A professor at Princeton researching the impact of artificial intelligence doesn’t believe that OpenAI’s popular bot ChatGPT is a death knell for industries.
While such tools are more accessible than ever, and can instantaneously package voluminous information and even produce creative works, they can’t be trusted for accurate information, Princeton professor Arvind Narayanan said in an interview with The Markup.
“It is trying to be persuasive, and it has no way to know for sure whether the statements it makes are true or not,” he said.
Experts who study AI have said that products like ChatGPT, which are part of a category of large language model tools that can respond to human commands and produce creative output, work by simply making predictions about what to say, rather than synthesizing ideas like human brains do.
Narayanan said this makes ChatGPT more of a “bullshit generator” that presents its response without considering the accuracy of its responses.
But there are some early indications for how companies will adopt this type of technology.

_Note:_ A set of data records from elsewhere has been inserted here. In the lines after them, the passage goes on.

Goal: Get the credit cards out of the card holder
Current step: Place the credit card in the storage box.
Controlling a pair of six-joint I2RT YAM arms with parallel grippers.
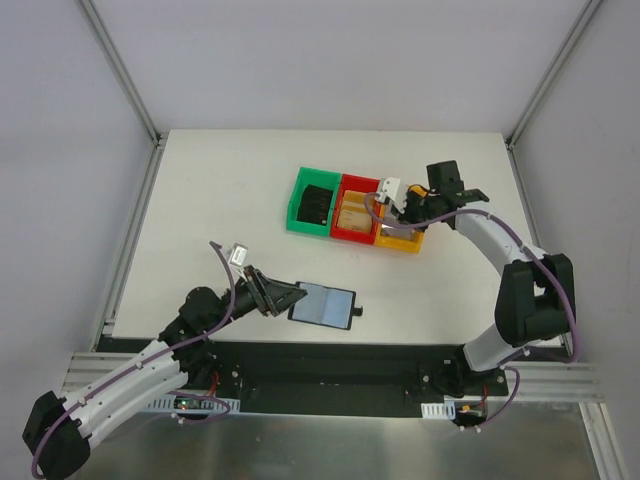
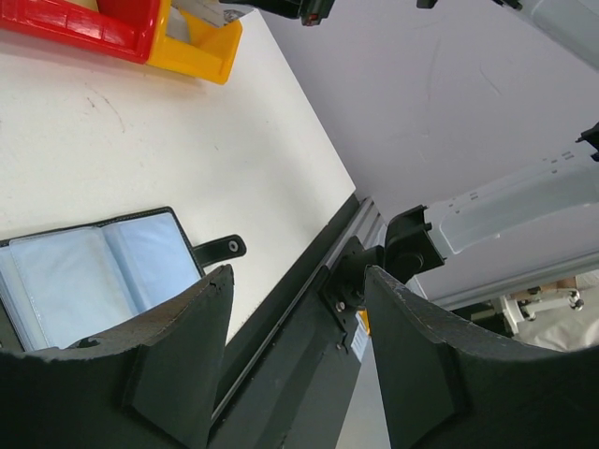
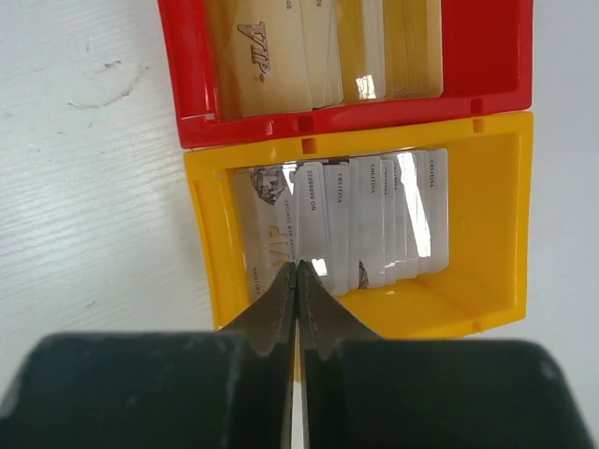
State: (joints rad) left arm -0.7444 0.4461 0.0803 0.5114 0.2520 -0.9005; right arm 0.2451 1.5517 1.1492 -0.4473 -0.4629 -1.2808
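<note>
The small black folding card holder (image 1: 322,303) lies opened flat on the white table (image 1: 220,190), grey-blue lining up and its little black closure tab (image 2: 220,249) sticking out of its right edge. The left gripper (image 1: 285,297) sits just beside the holder's left edge with its fingers spread, holding nothing. Well beyond the holder stands a row of plastic bins: green (image 1: 296,205), red (image 3: 178,56) and, farthest from the holder, yellow (image 3: 201,243). The right gripper (image 3: 297,267) hangs above that yellow bin with its fingers pressed together; I see no card between them. Pale cards (image 3: 374,224) lie fanned in the yellow bin, with more (image 3: 281,56) in the red. The holder's visible pockets look empty, so the emptying seems nearly or wholly done. Any pocket hidden under the left fingers remains unchecked.
</note>
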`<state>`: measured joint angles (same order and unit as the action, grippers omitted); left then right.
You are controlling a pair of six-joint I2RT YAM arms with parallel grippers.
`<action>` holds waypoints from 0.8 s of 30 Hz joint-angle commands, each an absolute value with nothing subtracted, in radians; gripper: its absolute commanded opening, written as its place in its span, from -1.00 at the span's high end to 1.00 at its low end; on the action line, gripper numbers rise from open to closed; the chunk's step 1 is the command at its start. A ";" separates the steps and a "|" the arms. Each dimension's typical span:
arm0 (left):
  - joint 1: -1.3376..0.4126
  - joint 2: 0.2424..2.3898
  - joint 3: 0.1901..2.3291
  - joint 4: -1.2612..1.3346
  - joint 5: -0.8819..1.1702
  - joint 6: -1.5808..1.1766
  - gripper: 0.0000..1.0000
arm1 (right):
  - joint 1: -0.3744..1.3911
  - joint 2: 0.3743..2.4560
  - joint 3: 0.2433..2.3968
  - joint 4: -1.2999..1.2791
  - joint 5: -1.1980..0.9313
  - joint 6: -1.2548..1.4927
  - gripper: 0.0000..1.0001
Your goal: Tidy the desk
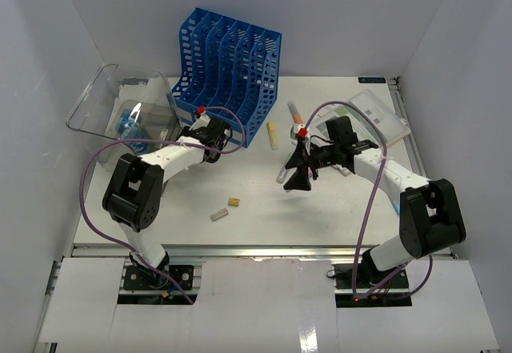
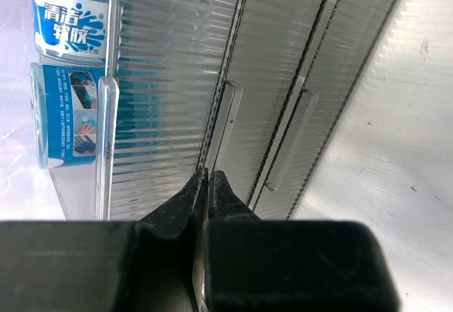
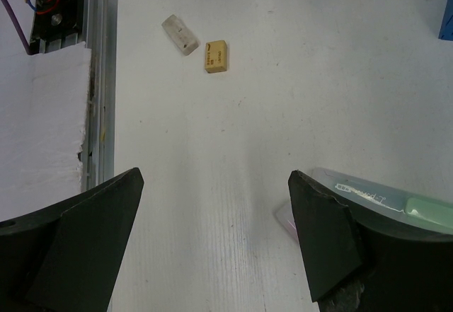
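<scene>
Desk (image 1: 264, 225), mid-frame, appears mostly unsorted: two small blocks (image 1: 234, 202) lower centre and a marker (image 1: 295, 114) lie loose. Left gripper (image 2: 205, 185) closed at clear box (image 1: 104, 101), upper left; grip uncertain. Right gripper (image 3: 216, 179) open.

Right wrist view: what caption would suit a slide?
Open right claw over the desk, a white block and tan block ahead.

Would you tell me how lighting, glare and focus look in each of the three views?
Top external: soft, even light, glare on the clear bin. Left wrist: the ribbed clear plastic warps what lies behind it; the left fingers are dark. Right wrist: the right fingers are soft-edged, the yellow block sharp.
</scene>
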<state>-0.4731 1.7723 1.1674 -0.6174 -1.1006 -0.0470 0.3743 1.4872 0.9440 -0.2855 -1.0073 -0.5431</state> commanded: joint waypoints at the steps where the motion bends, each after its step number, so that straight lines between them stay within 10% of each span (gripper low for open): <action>1: -0.509 1.732 1.179 -0.656 -1.004 -0.128 1.00 | 0.370 1.474 0.946 -0.282 -1.042 -0.557 -0.80; 24: -0.668 1.737 1.294 -0.909 -0.930 -0.419 1.00 | 0.368 1.491 0.959 -0.307 -1.035 -0.574 -0.81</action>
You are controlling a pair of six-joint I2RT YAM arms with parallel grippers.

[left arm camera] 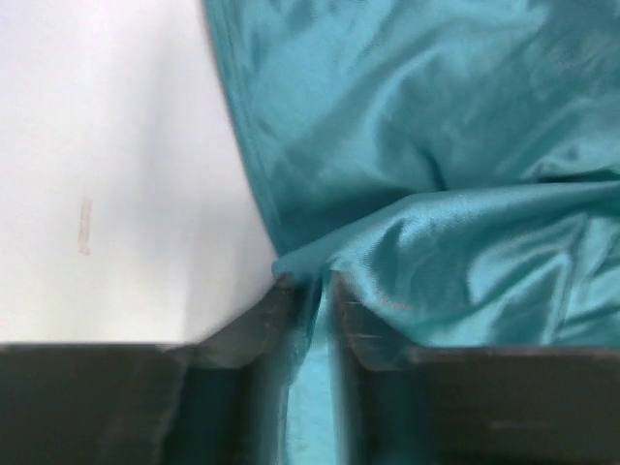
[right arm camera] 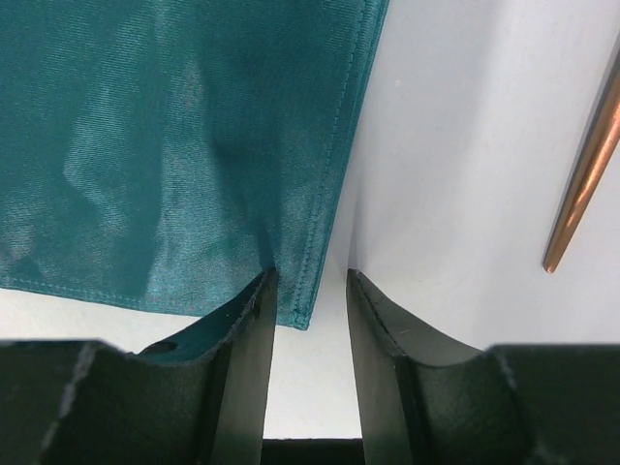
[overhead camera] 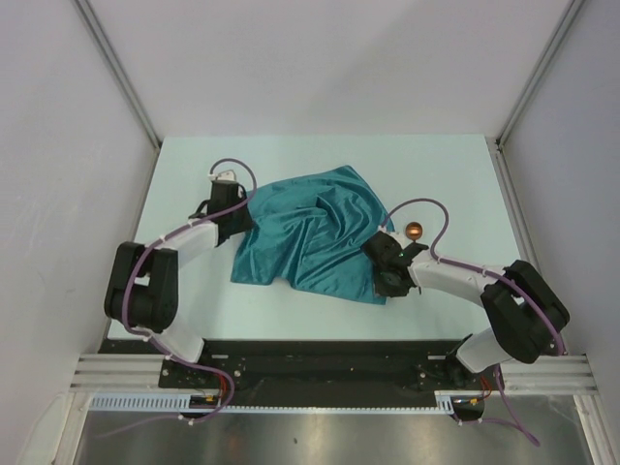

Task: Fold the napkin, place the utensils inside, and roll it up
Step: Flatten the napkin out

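Pinching the napkin (left arm camera: 436, 145) by its edge, the left gripper (left arm camera: 308, 291) sits nearly closed.

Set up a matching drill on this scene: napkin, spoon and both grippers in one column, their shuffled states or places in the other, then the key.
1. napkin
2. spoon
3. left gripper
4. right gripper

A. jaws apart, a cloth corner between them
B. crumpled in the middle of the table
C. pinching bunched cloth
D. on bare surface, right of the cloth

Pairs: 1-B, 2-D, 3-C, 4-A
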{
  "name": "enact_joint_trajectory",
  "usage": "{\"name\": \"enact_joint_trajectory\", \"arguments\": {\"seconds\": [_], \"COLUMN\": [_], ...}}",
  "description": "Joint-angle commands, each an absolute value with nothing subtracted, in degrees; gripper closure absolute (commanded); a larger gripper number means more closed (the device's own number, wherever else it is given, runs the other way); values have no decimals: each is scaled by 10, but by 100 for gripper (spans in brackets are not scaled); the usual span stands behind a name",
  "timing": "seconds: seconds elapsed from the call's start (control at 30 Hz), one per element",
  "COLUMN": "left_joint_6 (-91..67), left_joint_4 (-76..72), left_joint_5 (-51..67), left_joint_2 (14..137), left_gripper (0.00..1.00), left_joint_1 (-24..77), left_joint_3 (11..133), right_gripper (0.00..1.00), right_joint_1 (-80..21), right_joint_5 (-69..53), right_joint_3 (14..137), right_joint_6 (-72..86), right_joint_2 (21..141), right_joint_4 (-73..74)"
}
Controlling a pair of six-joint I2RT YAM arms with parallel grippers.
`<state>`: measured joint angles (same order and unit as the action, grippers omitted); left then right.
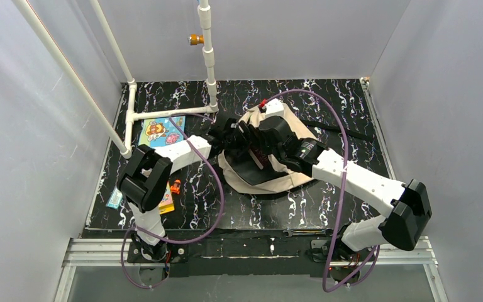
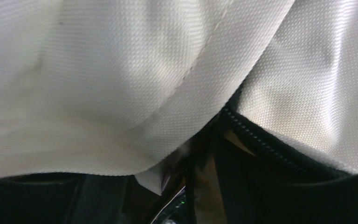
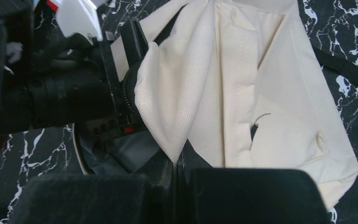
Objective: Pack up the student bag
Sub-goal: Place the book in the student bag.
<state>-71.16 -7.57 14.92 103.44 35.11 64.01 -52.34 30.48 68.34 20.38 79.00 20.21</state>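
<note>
Student bag (image 1: pixel 299 131) lies mid-surface, mouth toward the left arm. Right fingers (image 3: pixel 242 196) pinch its beige flap closed between them. Hold it high so the mouth gapes wide. Left fingers (image 1: pixel 238 141) sit at the mouth, buried in fabric — open or closed, cannot tell. Black marbled surface (image 1: pixel 251 214), books (image 1: pixel 161 133) at left, grey walls (image 1: pixel 50 126) close round.

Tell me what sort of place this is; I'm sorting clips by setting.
Likely a robot test cell, not a classroom: plain grey walls box in a black marbled table holding a bag, a white pipe frame stands over it, and a metal rail runs along the near edge.
</note>
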Motion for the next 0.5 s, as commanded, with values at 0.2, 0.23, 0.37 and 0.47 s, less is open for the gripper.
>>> {"name": "enact_joint_trajectory", "arguments": {"seconds": [0.2,0.23,0.37,0.47], "left_joint_6": [-599,-592,-544,-507], "left_joint_4": [196,199,211,209], "left_joint_5": [87,88,107,131], "left_joint_2": [950,934,849,751], "left_gripper": [22,22,20,16], "left_joint_1": [345,345,344,342], "left_joint_3": [683,675,636,604], "right_gripper": [99,99,99,99], "right_joint_1": [-495,-493,-491,-491], "right_joint_5": [335,333,325,292], "right_joint_3": [673,671,668,660], "right_joint_6": [176,175,164,143], "right_joint_2": [761,762,773,783], "right_joint_4": [173,172,170,166]}}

For instance, Buzzfeed, which in December reportedly laid off 12% of its workforce, will use OpenAI’s technology to help make quizzes, according to the Wall Street Journal. The tech reviews site CNET published AI-generated stories and had to correct them later, The Washington Post reported.
Narayanan cited the CNET case as an example of the pitfalls of this type of technology. “When you combine that with the fact that the tool doesn’t have a good notion of truth, it’s a recipe for disaster,” he told The Markup.
He said that a more likely outcome of large language model tools would be industries changing in response to its use, rather than being fully replaced.
“Even with something as profound as the internet or search engines or smartphones, it’s turned out to be an adaptation, where we maximize the benefits and try to minimize the risks, rather than some kind of revolution,” he told The Markup. “I don’t think large language models are even on that scale. There can potentially be massive shifts, benefits, and risks in many industries, but I cannot see a scenario where this is a ‘sky is falling’ kind of issue.”